References Cited about Augmentation Queries
These were a number of references cited by the applicants of the patent, which looked interesting, so I looked them up to see if I could find them to read them and share them here.
- Boyan, J. et al., A Machine Learning Architecture for Optimizing Web Search Engines,” School of Computer Science, Carnegie Mellon University, May 10, 1996, pp. 1-8. cited by applicant.
- Brin, S. et al., “The Anatomy of a Large-Scale Hypertextual Web Search Engine“, Computer Science Department, 1998. cited by applicant.
- Sahami, M. et al., T. D. 2006. A web-based kernel function for measuring the similarity of short text snippets. In Proceedings of the 15th International Conference on World Wide Web (Edinburgh, Scotland, May 23-26, 2006). WWW ’06. ACM Press, New York, NY, pp. 377-386. cited by applicant.
- Ricardo A. Baeza-Yates et al., The Intention Behind Web Queries. SPIRE, 2006, pp. 98-109, 2006. cited by applicant.
- Smith et al. Leveraging the structure of the Semantic Web to enhance information retrieval for proteomics” vol. 23, Oct. 7, 2007, 7 pages. cited by applicant.
- Robertson, S.E. Documentation Note on Term Selection for Query Expansion J. of Documentation, 46(4): Dec. 1990, pp. 359-364. cited by applicant.

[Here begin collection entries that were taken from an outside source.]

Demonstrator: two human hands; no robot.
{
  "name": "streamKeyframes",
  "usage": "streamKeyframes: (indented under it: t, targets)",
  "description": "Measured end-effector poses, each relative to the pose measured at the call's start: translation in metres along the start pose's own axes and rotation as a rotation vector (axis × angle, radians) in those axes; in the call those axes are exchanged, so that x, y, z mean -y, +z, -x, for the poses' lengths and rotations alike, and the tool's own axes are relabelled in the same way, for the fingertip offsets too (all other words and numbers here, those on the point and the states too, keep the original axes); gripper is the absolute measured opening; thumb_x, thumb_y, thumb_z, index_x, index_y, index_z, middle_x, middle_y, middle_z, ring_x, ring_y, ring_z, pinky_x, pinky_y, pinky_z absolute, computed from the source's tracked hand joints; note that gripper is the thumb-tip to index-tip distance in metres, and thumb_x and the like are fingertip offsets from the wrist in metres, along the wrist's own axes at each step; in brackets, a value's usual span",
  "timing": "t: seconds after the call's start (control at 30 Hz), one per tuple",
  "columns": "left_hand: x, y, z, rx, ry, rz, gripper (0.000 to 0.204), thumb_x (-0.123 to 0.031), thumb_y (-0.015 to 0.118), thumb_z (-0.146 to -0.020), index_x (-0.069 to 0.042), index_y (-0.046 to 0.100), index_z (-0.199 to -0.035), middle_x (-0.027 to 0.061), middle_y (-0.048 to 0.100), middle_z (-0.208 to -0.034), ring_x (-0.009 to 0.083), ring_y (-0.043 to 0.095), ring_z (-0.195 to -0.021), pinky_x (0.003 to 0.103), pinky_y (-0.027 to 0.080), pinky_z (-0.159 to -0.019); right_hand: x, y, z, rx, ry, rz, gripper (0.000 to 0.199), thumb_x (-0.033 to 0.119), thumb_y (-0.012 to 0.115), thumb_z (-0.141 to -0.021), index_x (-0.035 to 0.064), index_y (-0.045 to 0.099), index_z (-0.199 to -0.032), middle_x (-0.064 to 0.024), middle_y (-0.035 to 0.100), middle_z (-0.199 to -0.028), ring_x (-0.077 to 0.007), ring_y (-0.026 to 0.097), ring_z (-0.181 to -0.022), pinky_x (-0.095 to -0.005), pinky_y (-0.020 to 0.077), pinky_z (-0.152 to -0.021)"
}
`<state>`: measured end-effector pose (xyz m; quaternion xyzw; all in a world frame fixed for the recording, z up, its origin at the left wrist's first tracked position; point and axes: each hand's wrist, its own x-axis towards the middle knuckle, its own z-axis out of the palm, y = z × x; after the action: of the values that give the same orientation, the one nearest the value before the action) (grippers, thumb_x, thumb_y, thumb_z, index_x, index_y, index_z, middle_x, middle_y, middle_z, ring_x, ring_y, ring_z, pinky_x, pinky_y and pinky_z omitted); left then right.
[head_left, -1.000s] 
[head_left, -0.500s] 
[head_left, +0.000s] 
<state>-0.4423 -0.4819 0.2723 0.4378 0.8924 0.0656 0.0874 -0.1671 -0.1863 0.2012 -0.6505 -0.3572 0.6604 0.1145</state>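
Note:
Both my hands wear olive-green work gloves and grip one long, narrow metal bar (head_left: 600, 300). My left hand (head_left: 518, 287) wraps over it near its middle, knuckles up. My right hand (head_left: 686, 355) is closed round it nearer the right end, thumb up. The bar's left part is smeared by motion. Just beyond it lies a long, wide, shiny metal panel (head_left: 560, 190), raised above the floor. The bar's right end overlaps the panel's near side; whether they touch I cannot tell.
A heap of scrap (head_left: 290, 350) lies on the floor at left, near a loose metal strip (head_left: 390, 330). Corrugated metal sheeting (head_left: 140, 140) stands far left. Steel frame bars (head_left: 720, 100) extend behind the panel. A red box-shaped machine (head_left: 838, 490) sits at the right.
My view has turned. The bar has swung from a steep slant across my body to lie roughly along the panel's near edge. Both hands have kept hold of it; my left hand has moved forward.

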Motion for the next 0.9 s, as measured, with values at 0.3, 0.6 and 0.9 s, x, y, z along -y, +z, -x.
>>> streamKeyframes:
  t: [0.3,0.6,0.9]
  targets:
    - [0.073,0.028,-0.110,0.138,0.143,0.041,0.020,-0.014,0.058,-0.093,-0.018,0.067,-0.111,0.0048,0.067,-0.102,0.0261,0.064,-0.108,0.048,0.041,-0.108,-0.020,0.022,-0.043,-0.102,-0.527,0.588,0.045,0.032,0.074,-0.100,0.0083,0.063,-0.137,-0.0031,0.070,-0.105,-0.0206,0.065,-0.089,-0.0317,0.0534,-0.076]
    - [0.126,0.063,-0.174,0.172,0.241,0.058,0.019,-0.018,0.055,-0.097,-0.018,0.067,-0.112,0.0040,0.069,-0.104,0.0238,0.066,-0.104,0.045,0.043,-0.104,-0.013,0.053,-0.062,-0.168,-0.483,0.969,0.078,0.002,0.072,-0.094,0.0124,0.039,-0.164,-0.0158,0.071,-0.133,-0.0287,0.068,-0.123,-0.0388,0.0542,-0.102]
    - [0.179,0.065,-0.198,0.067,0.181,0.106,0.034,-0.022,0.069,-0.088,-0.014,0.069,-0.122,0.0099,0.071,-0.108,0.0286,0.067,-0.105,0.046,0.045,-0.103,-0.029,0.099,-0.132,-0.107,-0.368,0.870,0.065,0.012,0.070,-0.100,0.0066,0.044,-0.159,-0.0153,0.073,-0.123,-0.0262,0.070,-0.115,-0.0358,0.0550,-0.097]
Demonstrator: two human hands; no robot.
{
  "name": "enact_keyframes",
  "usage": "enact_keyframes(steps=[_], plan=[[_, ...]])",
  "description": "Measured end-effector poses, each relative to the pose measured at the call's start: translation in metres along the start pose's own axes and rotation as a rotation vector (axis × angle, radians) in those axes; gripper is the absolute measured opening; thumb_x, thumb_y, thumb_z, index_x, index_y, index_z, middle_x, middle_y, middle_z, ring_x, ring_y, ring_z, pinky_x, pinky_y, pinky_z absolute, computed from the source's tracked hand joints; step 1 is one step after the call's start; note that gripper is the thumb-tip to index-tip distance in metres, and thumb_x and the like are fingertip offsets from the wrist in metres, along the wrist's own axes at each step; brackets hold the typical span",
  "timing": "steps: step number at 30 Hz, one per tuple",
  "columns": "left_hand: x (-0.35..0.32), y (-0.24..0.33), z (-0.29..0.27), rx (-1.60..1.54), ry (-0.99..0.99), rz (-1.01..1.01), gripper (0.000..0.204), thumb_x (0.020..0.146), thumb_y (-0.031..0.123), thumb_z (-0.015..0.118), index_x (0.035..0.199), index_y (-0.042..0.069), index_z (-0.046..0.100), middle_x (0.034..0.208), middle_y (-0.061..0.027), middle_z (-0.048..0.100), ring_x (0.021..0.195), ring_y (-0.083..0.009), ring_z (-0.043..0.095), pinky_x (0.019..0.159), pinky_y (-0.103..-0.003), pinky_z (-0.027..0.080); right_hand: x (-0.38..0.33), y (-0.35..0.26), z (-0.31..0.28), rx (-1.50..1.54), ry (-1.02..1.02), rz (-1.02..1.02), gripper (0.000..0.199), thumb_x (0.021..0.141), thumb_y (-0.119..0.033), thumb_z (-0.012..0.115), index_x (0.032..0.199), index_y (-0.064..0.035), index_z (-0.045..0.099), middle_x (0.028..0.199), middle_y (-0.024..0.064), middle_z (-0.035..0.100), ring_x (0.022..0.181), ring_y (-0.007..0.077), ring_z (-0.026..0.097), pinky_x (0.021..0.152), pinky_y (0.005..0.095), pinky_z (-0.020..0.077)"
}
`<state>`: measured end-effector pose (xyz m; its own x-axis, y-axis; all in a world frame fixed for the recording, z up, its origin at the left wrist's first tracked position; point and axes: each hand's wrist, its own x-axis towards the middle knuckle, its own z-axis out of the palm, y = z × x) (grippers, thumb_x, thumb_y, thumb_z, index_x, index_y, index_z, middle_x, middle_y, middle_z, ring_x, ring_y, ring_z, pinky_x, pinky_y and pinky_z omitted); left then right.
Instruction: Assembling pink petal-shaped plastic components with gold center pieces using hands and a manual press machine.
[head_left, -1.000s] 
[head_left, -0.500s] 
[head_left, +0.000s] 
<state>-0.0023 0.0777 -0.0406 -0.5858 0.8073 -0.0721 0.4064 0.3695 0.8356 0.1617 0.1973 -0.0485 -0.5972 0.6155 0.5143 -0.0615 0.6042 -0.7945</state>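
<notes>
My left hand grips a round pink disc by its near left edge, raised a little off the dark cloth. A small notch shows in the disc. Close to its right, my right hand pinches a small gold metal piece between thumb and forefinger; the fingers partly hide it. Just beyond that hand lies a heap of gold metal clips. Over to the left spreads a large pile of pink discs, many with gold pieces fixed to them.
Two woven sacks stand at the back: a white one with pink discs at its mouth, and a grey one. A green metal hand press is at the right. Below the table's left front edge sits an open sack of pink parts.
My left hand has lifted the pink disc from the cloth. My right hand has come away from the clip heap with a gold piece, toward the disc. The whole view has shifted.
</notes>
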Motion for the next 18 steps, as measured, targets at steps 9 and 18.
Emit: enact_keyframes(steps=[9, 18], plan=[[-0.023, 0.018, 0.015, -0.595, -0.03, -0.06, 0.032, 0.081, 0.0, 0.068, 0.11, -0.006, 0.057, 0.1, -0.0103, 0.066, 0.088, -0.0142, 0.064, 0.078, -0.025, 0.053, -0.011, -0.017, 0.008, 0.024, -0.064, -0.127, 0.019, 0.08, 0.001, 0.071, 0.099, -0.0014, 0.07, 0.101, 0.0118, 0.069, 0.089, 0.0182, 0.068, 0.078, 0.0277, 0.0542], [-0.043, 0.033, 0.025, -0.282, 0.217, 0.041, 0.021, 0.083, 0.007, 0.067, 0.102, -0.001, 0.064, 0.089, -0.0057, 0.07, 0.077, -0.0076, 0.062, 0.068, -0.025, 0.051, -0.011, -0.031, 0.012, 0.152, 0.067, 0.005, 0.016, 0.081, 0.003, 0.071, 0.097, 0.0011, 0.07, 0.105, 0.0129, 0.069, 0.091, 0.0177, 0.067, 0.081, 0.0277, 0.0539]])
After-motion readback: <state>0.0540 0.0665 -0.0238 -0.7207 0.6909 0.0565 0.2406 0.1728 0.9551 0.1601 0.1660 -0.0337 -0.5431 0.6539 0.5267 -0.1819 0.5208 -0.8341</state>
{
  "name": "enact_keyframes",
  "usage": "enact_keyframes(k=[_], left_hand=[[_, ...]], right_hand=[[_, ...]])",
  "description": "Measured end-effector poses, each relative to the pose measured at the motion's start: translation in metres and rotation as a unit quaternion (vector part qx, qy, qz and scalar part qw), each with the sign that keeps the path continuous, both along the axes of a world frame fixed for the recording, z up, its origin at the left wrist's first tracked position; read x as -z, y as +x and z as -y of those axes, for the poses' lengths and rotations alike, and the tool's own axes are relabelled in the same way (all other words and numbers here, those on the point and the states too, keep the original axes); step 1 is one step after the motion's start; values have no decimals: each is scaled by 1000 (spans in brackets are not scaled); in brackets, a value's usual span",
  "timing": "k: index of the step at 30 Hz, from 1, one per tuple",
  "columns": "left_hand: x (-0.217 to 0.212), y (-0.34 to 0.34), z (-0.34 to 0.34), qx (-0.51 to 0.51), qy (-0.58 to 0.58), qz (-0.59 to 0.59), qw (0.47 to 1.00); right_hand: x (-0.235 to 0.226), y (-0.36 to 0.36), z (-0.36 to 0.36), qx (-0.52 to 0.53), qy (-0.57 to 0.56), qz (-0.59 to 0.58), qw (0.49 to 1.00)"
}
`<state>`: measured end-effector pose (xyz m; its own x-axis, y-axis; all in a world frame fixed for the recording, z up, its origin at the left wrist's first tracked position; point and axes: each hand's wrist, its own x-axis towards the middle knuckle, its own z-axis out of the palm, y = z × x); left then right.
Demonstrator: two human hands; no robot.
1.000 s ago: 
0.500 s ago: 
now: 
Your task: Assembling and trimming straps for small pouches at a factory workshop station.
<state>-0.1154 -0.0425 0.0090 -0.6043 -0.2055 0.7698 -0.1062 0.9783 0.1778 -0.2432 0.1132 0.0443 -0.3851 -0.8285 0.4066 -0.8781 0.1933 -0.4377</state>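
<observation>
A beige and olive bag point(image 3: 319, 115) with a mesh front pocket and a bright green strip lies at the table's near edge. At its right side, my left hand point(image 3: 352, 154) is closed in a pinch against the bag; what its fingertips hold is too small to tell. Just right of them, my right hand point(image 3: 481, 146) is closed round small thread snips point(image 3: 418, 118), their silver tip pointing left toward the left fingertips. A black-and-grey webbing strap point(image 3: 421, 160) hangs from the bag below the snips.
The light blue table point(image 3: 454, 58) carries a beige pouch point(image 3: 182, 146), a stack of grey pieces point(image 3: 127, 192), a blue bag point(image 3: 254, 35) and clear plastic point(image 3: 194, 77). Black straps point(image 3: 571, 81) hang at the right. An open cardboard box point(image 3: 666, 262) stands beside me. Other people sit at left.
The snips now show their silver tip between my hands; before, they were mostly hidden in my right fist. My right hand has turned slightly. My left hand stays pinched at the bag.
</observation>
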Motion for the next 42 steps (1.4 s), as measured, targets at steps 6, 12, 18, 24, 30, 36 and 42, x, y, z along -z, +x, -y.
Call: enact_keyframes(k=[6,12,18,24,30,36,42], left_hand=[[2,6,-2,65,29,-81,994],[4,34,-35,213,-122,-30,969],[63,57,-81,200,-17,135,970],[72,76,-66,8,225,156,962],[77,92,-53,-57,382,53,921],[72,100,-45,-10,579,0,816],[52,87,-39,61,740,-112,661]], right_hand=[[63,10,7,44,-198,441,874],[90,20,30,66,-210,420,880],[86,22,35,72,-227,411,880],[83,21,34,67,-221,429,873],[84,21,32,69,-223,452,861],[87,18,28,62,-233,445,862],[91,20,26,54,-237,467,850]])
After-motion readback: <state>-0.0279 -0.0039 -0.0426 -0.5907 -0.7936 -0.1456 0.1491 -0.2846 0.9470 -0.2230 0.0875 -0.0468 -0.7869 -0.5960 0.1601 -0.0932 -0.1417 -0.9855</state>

- Talel Abdessalem, Bogdan Cautis, and Nora Derouiche. 2010. ObjectRunner: lightweight, targeted extraction and querying of structured web data. Proc. VLDB Endow. 3, 1-2 (Sep. 2010). cited by applicant .
- Jane Yung-jen Hsu and Wen-tau Yih. 1997. Template-based information mining from HTML documents. In Proceedings of the fourteenth national conference on artificial intelligence and ninth conference on Innovative application of artificial intelligence (AAAI’97/IAAI’97). AAAI Press, pp. 256-262. cited by applicant .
- Ganesh, Agarwal, Govind Kabra, and Kevin Chen-Chuan Chang. 2010. Towards rich query interpretation: walking back and forth for mining query templates. In Proceedings of the 19th international conference on World wide web (WWW ’10). ACM, New York, NY USA, 1-10. DOI=10. 1145/1772690. 1772692 http://doi.acm.org/10.1145/1772690.1772692. cited by applicant.
This is a Second Look at Augmentation Queries
This is a continuation patent, which means that it was granted before, with the same description, and it now has new claims. When that happens, it can be worth looking at the old claims and the new claims to see how they have changed. I like that the new version seems to focus more strongly upon structured data. It tells us that it might use structured data in sites that appear for queries as synthetic queries, and if those meet the performance threshold, they may be added to the search results that appear for the original queries. The claims do seem to focus a little more on structured data as synthetic queries, but it doesn’t really change the claims that much. They haven’t changed enough to publish them side by side and compare them.
What Google Has Said about Structured Data and Rankings
Google spokespeople had been telling us that Structured Data doesn’t impact rankings directly, but what they have been saying does seem to have changed somewhat recently. In the Search Engine Roundtable post, Google: Structured Data Doesn’t Give You A Ranking Boost But Can Help Rankings we are told that just having structured data on a site doesn’t automatically boost the rankings of a page, but if the structured data for a page is used as a synthetic query, and it meets the performance threshold as an augmentation query, it might be shown in rankings, thus helping in rankings (as this patent tells us.)
Note that this isn’t new, and the continuation patent’s claims don’t appear to have changed that much so that structured data is still being used as synthetic queries, and is checked to see if they work as augmented queries. This does seem to be a really good reason to make sure you are using the appropriate structured data for your pages.